Exercise description
The line count for "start" is all that is needed: say how many lines in the listing below contain it.

-------- Supplied entries

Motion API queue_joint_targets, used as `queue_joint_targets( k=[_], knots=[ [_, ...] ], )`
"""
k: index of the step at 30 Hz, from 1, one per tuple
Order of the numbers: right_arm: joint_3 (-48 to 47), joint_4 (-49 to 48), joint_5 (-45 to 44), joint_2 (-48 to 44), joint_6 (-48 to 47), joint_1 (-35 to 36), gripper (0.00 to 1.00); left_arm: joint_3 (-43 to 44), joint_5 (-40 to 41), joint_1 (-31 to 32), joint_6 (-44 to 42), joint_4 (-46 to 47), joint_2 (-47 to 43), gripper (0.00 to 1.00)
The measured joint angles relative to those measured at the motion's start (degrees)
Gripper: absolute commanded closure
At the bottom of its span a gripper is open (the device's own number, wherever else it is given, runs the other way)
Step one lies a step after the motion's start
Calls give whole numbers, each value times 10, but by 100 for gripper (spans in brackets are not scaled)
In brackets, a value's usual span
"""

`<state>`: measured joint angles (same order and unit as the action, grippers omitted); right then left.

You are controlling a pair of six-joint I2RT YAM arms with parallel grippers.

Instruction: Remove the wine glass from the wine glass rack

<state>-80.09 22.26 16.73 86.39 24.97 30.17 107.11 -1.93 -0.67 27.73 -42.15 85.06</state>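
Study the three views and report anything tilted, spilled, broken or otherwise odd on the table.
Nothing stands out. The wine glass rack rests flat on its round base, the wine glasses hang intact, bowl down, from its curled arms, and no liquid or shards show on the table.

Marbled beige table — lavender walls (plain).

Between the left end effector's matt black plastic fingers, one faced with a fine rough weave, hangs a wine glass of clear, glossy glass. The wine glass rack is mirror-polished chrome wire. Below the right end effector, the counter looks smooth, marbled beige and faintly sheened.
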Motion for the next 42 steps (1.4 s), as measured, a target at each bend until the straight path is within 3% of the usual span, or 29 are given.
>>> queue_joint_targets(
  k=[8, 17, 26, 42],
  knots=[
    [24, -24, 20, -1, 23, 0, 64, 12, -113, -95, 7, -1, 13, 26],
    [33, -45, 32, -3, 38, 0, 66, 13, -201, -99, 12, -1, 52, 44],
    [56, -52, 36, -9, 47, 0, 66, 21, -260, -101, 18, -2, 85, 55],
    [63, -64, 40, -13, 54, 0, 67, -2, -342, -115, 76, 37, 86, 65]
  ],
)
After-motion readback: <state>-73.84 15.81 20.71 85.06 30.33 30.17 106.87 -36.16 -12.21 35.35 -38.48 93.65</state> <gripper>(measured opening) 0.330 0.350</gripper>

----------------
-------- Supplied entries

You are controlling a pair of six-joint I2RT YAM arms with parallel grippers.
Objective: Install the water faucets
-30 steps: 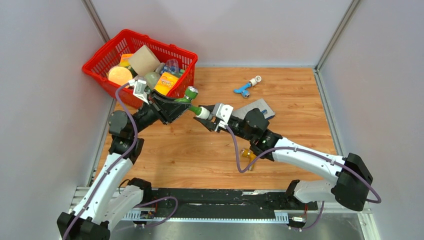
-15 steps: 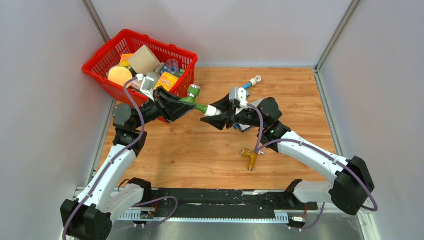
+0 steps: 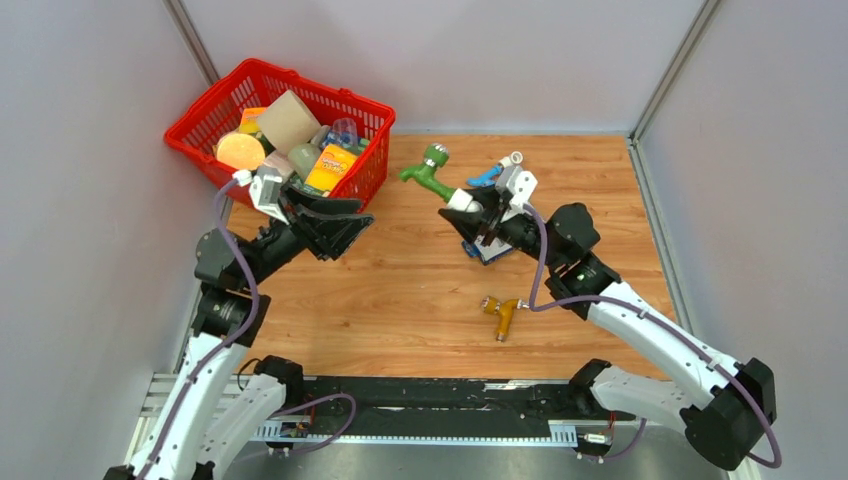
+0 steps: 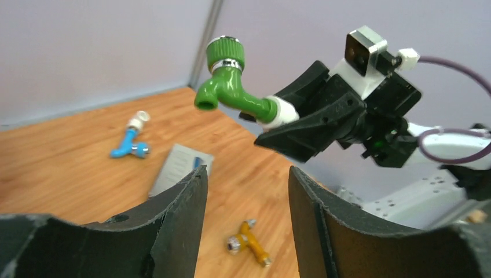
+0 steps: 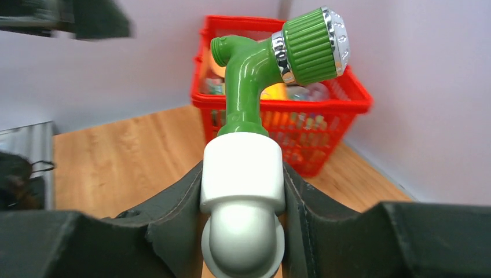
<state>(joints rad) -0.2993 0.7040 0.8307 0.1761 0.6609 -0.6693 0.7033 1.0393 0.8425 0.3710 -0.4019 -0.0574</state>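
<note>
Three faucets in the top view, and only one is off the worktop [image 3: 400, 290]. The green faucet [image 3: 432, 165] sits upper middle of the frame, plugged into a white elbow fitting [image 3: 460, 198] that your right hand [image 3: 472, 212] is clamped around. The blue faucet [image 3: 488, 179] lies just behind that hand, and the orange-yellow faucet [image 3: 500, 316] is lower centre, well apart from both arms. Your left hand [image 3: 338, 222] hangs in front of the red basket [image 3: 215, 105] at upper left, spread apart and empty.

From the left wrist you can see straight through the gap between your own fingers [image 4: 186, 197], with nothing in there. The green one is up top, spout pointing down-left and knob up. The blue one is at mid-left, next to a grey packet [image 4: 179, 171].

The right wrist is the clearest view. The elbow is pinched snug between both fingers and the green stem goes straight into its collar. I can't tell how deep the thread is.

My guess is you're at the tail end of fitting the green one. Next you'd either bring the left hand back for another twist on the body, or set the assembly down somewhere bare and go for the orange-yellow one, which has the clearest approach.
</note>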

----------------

Answer for this exercise
2